Would you return the listing exactly as written, apart from its pictures?

BEGIN Data segment

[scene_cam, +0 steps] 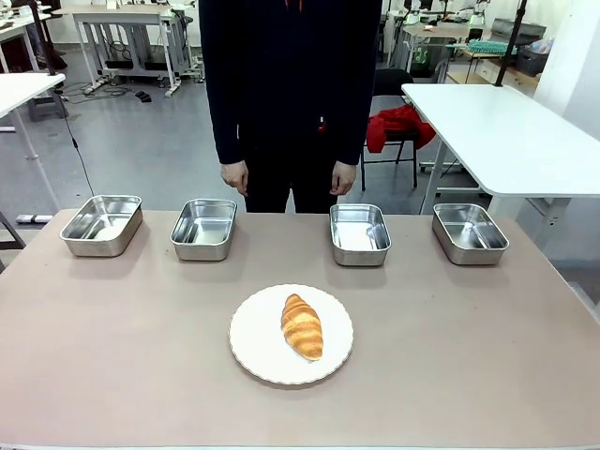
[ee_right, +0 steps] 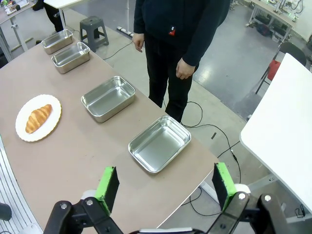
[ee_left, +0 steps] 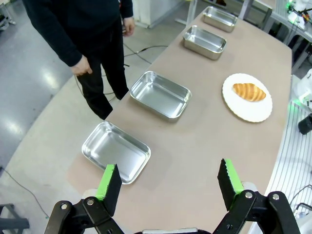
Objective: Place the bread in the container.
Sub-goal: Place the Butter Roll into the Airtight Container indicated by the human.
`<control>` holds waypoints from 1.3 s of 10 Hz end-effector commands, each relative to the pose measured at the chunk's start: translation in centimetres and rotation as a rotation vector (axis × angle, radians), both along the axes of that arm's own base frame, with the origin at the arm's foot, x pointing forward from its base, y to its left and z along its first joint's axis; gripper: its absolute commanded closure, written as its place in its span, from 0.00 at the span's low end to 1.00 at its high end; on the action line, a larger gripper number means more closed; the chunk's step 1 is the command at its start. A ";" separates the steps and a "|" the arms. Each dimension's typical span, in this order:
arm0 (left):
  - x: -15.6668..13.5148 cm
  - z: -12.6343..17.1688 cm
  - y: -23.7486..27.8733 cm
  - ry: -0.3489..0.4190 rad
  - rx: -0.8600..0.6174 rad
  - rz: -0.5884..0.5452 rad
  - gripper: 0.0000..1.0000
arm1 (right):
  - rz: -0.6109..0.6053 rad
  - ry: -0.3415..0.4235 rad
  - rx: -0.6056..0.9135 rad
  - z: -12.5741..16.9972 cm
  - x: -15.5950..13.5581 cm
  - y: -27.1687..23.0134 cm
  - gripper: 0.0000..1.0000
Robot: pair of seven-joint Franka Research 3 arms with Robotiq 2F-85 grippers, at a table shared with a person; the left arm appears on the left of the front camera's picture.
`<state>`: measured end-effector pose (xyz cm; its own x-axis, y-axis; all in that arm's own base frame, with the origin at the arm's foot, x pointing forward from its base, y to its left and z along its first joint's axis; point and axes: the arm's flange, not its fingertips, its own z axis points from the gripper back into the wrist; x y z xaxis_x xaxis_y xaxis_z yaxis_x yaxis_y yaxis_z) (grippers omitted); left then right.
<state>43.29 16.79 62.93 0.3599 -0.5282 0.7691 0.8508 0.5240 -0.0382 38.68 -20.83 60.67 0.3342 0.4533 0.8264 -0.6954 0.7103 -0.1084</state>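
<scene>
Up over the table's ends, the left gripper (ee_left: 168,170) and right gripper (ee_right: 165,170) both hang with jaws spread wide. On the table (scene_cam: 112,375), nearer the robot, the bread (scene_cam: 302,326) lies on a white plate (scene_cam: 253,352), about centre. Beyond it, along the far edge, sit the outer left pan (scene_cam: 101,225), inner left pan (scene_cam: 203,228), inner right pan (scene_cam: 359,233) and outer right pan (scene_cam: 470,232). Can't tell which one's the container tbh. Behind them a person (scene_cam: 291,84) stands, hands (scene_cam: 234,176) down.
</scene>
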 end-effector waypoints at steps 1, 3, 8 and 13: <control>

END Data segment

Answer for the task
[scene_cam, +0 steps] 
[ee_right, +0 steps] 
[ee_left, +0 steps] 
Objective: Place the bread in the container.
Sub-goal: Place the Butter Roll into the Airtight Container indicated by the human.
`<control>` holds waypoints from 1.3 s of 10 Hz end-effector commands, each relative to the pose measured at the chunk's start: translation in centimetres and rotation as a rotation vector (axis × angle, radians), both along the axes of that arm's own base frame, with the origin at the arm's foot, x pointing forward from its base, y to its left and z along its first joint's axis; gripper: its absolute commanded closure, written as its place in its span, from 0.00 at the span's low end to 1.00 at its high end; on the action line, a larger gripper number means more closed; the chunk's step 1 is the command at its start. A ";" separates the steps and a "|" the arms. Each dimension's typical span, in this order:
arm0 (left):
  - x: -15.6668..13.5148 cm
  - z: -12.6343..17.1688 cm
  - y: -23.7486..27.8733 cm
  - ry: -0.3489..0.4190 rad
  - rx: -0.8600..0.6174 rad
  - rz: -0.5884..0.5452 rad
  - gripper: 0.0000..1.0000
arm1 (right):
  - rz: -0.6109..0.6053 rad
  - ry: -0.3415..0.4235 rad
  - rx: -0.6056..0.9135 rad
  - z: -12.5741..16.9972 cm
  - x: -15.5950..13.5581 cm
  - y: -27.1687..23.0134 cm
  - gripper: 0.0000..1.0000
Robot: pair of seven-joint Franka Research 3 arms with Robotiq 2F-85 grippers, at a table shared with a person; the left arm appears on the left of the front camera's picture.
`<state>`: measured end-effector pose (xyz cm; its own x-axis, y-axis; all in that arm's own base frame, with the origin at the arm's foot, x pointing forward from its base, y to its left and z along its first joint's axis; point and axes: the arm's flange, not its fingertips, its own z axis points from the gripper back into the wrist; x y z xaxis_x xaxis_y xaxis_z yaxis_x yaxis_y yaxis_z) (grippers omitted); left then right.
<state>43.29 16.79 62.93 0.3599 -0.5282 0.7691 0.8508 0.5240 -0.0382 38.68 -20.83 60.67 0.3342 0.4533 0.8264 -0.6954 0.7103 -0.1084</state>
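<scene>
Up over the table's ends, the left gripper (ee_left: 168,170) and right gripper (ee_right: 165,170) both hang with jaws spread wide. On the table (scene_cam: 112,375), nearer the robot, the bread (scene_cam: 302,326) lies on a white plate (scene_cam: 253,352), about centre. Beyond it, along the far edge, sit the outer left pan (scene_cam: 101,225), inner left pan (scene_cam: 203,228), inner right pan (scene_cam: 359,233) and outer right pan (scene_cam: 470,232). Can't tell which one's the container tbh. Behind them a person (scene_cam: 291,84) stands, hands (scene_cam: 234,176) down.
</scene>
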 end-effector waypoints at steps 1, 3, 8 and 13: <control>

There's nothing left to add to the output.